07. O Coelho é o Tempo
1962.
Estava ali, imóvel naquele carro, após passar vários minutos gritando de medo daquele monstro do meu guarda-roupa. Comecei a olhar para os lados, esperando algum sinal de movimento, já que os policiais dentro do carro tinham instantaneamente morrido na queda. Novamente comecei a escutar passos. Se aproximaram e comecei a ouvi-lo ― o que quer que fosse ― mexendo em algo. Ao chegar na frente do carro, ele se abaixou e olhou para mim, mas eu não vi seu rosto direito, porém, vi que ele segurava um coração em sua mão, provavelmente do cervo que morrera agora a pouco. Ele ofereceu, mas logo recusei, colocando a mão no cinto para que ele percebesse que eu precisava de ajuda. Magicamente, ele mexeu seu dedo e meu cinto soltou me largando no chão (ou no teto do carro). Saí me arrastando dali enquanto o ouvia comer aquele coração. Quando me vi de pé, me virei e olhei para ele, e estranhei a aparência do mesmo.
– Qual seu nome? – perguntei confusa.
Ele não respondeu, estava muito ocupado comendo aquele coração.
– Qual seu nome? – perguntei aumentando meu tom de voz.

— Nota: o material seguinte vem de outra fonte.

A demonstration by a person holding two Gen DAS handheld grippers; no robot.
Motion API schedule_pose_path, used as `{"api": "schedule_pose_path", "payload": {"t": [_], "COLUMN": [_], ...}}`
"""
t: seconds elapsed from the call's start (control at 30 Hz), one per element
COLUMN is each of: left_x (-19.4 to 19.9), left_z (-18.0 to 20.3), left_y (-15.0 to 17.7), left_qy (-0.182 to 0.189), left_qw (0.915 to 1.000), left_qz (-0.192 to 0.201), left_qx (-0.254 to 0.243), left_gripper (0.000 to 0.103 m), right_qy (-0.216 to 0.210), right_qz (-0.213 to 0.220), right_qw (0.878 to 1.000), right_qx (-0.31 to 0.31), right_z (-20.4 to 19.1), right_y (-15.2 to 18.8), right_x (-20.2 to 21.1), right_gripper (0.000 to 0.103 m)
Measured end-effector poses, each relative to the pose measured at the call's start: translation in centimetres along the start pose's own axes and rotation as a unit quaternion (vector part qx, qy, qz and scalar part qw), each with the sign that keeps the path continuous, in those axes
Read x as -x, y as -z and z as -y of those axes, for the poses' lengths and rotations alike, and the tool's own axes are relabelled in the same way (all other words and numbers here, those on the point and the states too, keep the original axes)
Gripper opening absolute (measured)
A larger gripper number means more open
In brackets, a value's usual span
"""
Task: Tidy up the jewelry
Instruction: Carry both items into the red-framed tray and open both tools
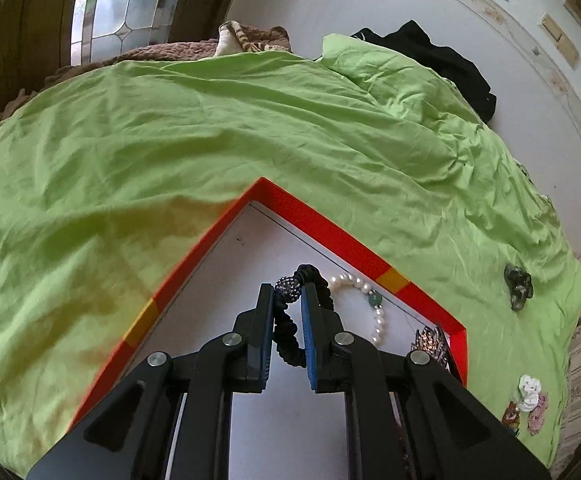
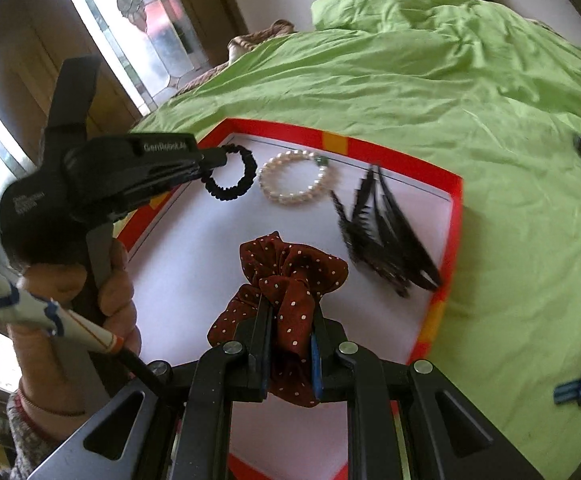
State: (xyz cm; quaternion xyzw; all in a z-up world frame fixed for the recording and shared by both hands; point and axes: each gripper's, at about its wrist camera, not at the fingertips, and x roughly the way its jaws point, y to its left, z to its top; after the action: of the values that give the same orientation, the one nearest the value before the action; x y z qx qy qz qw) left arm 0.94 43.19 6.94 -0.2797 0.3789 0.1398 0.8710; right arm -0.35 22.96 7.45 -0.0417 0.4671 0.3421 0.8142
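Left gripper (image 1: 286,300): jaws drawn in on the black hair tie (image 1: 290,332), the band pinched between the blue pads. A dark beaded ball (image 1: 288,290) on the tie sits right at the fingertips. In the right wrist view the same gripper (image 2: 214,160) reaches in from the left, a hand (image 2: 90,300) wrapped round its grip, and the tie (image 2: 232,178) hangs as a loop at the tips over the far left corner of the tray.

Right gripper (image 2: 290,320): jaws closed on a dark red polka-dot scrunchie (image 2: 290,276), fabric bunched between the fingers and spilling out both sides. It sits over the near middle of the tray.

The tray (image 2: 454,216): white floor, red rim with orange patches, lying on a green bedsheet (image 2: 410,80).

On the tray floor:
- pearl bracelet (image 2: 294,180) with a small green bead, just beside the hair tie, toward the far rim; also seen just right of the left gripper's tip (image 1: 364,292).
- black feather piece (image 2: 386,236), right of the bracelet, near the tray's right rim.

Off the tray, on the sheet to its right:
- a dark lumpy item (image 1: 518,286), detail too small to tell.
- small colourful pieces (image 1: 528,404) nearer the sheet's edge.

Beyond the sheet's far side: black clothing (image 1: 430,52).
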Motion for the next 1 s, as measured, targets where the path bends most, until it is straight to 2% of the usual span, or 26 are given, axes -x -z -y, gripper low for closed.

– Gregório. – disse entre os dentes, quase que sussurrando. – Gregório Bolce.
***
Segui ele por entre a selva, tomando cuidado para não pisar no cervo que ele carregava. Estava com muito medo, ele poderia estar me levando para ser devorada. Não conseguia me imaginar comendo um coração, principalmente cru. Apesar de ser ligeiramente perigoso, não podia correr o risco de ser encontrada por Constance e ser acusada de mais dois assassinatos. Passados alguns minutos desde que saí de perto do carro, me aproximei de uma linda varanda que dava espaço à um campo aberto com alguns varais, uma churrasqueira improvisada e umas cadeiras bem desgastadas.
Pelo visto, ele morava ali.
Fui convidada a entrar e, quando subi as escadas que levavam à porta, senti um leve arrepio devido ao vento que por ali passava. Gregório abriu a porta e como um devido cavalheiro, estendeu o braço, me guiando para dentro. Aquela pequena cabana de madeira não era acolhedora. Seu cheiro era repugnante e muitos móveis eram de segunda mão.
Eu realmente não estava acostumada com coisas pobres.
Sentei-me em um dos sofás que ele dispunha. Não me arrisquei a perguntar o tipo de tecido que aquilo tinha sido construído, mas logo que afundei naquele estofado, tive mais do que certeza que aquele lugar era pior do que o sanatório.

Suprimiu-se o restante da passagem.